Despite these stunning statements from health officials, some restauranteurs tell the SF Business Times that they wish that the Golden Gate Restaurant Association (GGRA) — the lobbying organization for the city’s dining industry — would put more pressure on the city to reopen. Pier 23 Cafe owner Flicka McGurrin, for example, characterizes the stay-at-home order as “San Francisco should be taking on the woes of the entire state” and says that “outdoor dining is essential to our hospitality industry.

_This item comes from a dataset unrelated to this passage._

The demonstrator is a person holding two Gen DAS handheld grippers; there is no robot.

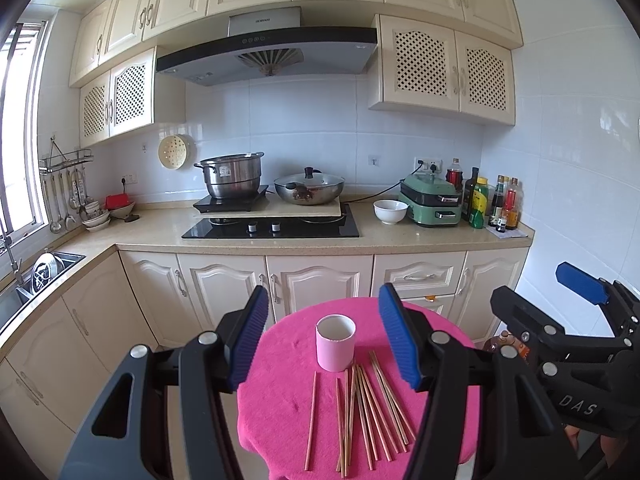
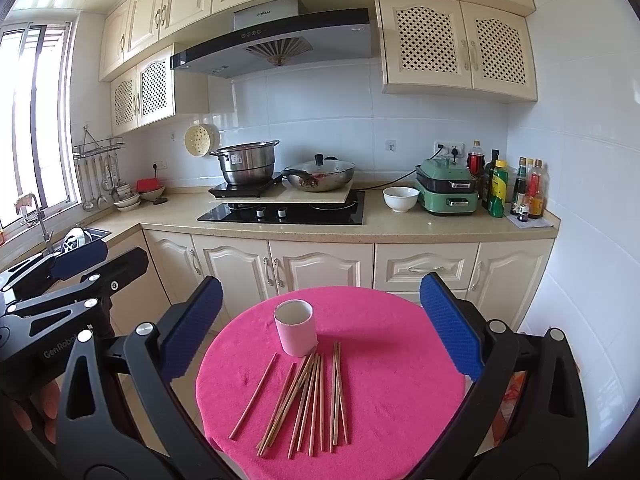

And to not have it after building parklets and after this big effort is very very difficult.”
One might argue, of course, that encouraging people to stay at home during a deadly pandemic might also help the hospitality industry, as keeping workers and patrons safe from harm isn’t just smart business, but the right thing to do to stymie the virus’s spread. That’s why, GGRA executive director Laurie Thomas says, her group isn’t encouraging lawsuits or other protests against the state’s current ban on outdoor dining.
Instead, she says, San Francisco should make the decision to fall in line with the reopening levels mandates by the state in its color-coded reopening plan. “If the state lets us off the hook of this deep purple thing that we’re in, this Bay Area regional shutdown, then we go to the color code, and that’s clearly laid out,’’ Thomas tells KTVU. That would mean that under the next reopening stage, “purple,” outdoor dining could resume in San Francisco.
San Francisco officials haven’t responded to questions on if this adherence to state guidelines is a possibility, or if — as it has throughout the pandemic — if SF will take a more conservative approach to outdoor dining and other activities deemed as “high risk.” But for now, this is all academic, as local officials don’t have any more insight into what the state is planning for the region. As it stands, California health officials will only say that the Bay Area’s “four-week ICU projections will be assessed in the coming days,” which means that, for now, parklets across SF will remain empty and dark.